Start of Block

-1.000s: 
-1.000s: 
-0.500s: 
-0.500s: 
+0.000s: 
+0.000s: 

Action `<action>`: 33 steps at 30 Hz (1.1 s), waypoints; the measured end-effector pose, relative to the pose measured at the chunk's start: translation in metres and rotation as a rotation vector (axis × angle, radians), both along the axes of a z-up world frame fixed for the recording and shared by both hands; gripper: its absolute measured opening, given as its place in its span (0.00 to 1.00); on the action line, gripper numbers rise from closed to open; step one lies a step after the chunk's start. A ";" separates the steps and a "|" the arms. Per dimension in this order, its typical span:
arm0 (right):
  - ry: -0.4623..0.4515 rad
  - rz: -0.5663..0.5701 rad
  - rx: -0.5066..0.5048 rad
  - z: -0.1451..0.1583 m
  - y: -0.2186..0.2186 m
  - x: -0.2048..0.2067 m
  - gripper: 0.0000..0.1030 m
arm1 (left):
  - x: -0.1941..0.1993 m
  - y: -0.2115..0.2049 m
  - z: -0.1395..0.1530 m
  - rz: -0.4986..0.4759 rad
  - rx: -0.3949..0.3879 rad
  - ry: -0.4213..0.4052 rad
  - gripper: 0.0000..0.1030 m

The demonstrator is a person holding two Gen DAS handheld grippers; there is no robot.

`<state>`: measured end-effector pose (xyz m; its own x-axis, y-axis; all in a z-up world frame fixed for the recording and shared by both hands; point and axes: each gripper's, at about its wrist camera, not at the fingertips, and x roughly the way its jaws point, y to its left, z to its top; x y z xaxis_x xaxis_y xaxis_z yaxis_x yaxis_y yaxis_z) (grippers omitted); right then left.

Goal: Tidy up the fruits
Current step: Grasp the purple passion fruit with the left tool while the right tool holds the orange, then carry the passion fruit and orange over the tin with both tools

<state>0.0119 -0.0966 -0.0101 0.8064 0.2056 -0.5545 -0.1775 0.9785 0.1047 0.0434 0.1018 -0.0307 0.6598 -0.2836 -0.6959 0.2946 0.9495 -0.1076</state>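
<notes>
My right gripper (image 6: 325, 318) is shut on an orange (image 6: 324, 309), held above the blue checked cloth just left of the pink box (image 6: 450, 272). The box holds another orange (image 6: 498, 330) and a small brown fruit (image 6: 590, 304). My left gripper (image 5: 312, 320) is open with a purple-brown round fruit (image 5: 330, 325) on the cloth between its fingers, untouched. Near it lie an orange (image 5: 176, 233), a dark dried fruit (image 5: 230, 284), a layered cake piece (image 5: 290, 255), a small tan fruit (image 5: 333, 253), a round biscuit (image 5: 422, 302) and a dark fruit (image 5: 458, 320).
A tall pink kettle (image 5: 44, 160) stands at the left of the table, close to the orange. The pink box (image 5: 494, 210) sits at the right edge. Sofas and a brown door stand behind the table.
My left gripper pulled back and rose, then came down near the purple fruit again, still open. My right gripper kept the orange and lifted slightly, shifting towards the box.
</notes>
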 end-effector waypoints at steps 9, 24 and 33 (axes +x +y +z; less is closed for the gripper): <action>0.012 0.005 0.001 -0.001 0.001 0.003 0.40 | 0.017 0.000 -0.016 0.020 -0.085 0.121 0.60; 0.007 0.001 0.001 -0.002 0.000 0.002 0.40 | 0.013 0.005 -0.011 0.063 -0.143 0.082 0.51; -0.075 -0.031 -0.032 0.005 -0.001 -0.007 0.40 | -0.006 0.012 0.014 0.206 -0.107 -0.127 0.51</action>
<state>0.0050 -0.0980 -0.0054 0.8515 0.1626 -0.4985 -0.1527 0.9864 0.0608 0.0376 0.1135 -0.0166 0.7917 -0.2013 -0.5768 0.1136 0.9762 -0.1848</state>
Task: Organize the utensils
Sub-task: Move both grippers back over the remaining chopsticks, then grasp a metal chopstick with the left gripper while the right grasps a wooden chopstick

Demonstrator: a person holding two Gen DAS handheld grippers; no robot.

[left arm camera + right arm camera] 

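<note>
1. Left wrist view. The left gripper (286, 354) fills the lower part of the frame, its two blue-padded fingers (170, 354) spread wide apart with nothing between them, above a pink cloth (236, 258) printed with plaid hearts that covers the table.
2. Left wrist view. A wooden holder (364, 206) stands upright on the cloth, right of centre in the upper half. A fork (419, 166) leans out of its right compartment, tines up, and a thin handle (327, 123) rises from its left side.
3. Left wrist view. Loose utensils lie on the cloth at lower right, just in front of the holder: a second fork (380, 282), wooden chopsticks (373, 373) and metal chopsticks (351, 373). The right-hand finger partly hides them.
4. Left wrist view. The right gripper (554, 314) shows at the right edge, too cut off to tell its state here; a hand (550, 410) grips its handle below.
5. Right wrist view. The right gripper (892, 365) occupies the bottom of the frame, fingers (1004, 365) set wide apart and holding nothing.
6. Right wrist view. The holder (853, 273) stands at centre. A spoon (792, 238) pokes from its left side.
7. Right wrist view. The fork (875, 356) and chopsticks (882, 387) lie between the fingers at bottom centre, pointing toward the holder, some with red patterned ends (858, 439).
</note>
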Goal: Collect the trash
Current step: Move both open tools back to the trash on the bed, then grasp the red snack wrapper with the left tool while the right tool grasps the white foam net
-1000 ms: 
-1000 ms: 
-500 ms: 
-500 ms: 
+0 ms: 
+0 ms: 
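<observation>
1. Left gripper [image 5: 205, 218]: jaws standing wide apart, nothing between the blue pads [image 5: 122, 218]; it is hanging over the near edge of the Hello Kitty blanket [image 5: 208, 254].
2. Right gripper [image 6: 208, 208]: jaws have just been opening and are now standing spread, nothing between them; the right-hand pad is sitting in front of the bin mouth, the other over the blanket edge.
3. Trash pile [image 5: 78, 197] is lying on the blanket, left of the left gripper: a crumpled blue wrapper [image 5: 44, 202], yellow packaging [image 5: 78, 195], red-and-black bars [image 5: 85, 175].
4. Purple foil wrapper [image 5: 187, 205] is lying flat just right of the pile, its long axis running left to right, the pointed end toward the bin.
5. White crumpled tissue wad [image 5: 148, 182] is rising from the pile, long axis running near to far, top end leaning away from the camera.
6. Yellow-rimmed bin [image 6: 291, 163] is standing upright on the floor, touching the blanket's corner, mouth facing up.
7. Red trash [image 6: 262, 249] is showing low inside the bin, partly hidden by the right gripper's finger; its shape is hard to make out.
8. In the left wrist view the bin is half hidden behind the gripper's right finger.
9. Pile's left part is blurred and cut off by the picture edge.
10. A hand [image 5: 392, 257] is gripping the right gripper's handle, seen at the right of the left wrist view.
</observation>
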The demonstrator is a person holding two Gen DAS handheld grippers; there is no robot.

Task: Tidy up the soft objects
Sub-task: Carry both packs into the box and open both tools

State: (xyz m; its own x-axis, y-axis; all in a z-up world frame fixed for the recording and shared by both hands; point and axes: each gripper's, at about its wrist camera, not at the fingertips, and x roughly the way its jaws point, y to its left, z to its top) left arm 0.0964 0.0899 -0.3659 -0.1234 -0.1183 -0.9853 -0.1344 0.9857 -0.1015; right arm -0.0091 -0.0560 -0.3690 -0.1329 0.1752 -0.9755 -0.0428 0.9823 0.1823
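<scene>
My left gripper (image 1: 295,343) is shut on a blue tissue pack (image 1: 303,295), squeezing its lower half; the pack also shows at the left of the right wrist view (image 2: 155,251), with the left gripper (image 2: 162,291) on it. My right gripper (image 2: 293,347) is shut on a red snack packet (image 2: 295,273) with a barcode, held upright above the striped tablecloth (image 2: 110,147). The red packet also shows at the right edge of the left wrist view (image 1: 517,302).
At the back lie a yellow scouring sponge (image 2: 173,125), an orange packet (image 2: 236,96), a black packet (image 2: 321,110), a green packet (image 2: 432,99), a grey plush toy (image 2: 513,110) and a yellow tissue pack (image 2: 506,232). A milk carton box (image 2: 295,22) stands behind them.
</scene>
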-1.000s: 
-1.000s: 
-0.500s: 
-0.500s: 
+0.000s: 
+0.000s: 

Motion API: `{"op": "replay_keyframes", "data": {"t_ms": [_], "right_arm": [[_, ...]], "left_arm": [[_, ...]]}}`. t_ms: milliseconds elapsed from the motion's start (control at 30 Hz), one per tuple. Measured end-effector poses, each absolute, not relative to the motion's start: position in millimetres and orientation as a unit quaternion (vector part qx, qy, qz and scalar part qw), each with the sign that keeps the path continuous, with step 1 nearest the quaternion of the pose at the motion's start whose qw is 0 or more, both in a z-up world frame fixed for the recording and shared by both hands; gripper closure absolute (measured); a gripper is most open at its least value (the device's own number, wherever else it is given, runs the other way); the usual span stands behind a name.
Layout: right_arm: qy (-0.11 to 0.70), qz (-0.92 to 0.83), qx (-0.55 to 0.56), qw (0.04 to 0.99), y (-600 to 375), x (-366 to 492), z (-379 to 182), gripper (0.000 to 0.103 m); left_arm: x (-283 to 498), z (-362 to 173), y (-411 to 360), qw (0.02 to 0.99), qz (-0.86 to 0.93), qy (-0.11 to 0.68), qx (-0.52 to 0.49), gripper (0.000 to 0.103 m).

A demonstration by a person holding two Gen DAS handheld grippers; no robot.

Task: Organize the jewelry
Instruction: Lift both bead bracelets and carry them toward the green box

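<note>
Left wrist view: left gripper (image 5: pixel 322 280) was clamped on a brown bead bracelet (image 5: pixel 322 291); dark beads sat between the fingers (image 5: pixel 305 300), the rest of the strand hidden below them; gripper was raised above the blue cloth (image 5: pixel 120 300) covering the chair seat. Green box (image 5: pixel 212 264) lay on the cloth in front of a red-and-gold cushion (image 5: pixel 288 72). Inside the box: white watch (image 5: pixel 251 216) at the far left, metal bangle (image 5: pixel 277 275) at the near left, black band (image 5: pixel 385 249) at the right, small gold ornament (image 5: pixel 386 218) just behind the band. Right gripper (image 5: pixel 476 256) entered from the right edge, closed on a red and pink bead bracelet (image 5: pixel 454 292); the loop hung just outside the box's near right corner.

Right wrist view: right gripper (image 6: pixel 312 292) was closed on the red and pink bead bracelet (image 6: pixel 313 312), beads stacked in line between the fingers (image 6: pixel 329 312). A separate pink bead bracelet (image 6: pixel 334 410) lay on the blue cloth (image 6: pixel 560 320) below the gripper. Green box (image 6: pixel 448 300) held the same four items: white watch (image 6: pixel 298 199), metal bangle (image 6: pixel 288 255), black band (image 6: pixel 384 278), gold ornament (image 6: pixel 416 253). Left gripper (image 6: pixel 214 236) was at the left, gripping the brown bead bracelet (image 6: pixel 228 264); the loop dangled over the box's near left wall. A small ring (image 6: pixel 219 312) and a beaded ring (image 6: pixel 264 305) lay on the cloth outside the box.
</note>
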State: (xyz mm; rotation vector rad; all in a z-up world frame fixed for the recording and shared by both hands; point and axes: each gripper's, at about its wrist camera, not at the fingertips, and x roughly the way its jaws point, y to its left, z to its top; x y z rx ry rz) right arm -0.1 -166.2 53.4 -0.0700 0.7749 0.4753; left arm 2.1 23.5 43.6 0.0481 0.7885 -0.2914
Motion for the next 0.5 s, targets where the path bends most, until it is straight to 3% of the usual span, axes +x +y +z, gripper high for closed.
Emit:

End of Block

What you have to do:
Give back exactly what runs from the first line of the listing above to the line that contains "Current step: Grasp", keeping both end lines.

Solved exercise:
-1.000s: 
-1.000s: 
-0.500s: 
-0.500s: 
+0.000s: 
+0.000s: 

Action `<action>`: 33 steps at 30 Hz (1.1 s), waypoints; the measured end-effector pose, relative to the pose measured at the chunk's start: translation in metres and rotation as a rotation vector (axis × angle, radians), both along the axes of a z-up world frame fixed for the recording and shared by both hands; gripper: its absolute measured opening, given as its place in its span (0.00 to 1.00); on the action line, gripper numbers rise from closed to open; step one lies a step after the chunk's start. A ";" separates the steps and a "|" the arms. Per dimension in this order, its typical span:
arm0 (right):
  - ry: -0.4623..0.4515 rad
  - rz: -0.5663..0.5701 rad
  - rx: -0.5066..0.5048 rad
  - z: -0.1451..0.1583 m
  - y: -0.2186..0.2186 m
  - x: -0.2048..0.2067 m
  - gripper: 0.0000..0.1030 m
arm1 (left):
  - x: -0.1941..0.1993 m
  - y: -0.2115..0.2049 m
  - z: -0.1395..0.1530 m
  - rz: -0.4986..0.4759 rad
  - rx: -0.3949..0.3879 rad
  - ry: -0.4213..0.4052 rad
  - gripper: 0.0000..0.1030 m

The demonstrator is a person holding two Gen DAS handheld grippers; there is no robot.

`<state>`: measured end-effector pose (xyz m; its own x-axis, y-axis; all in a z-up world frame fixed for the recording and shared by both hands; point and axes: each gripper's, at about its wrist camera, not at the fingertips, and x roughly the way its jaws point, y to its left, z to its top; x y z xaxis_x xaxis_y xaxis_z yaxis_x yaxis_y yaxis_z) (grippers omitted); right then left.

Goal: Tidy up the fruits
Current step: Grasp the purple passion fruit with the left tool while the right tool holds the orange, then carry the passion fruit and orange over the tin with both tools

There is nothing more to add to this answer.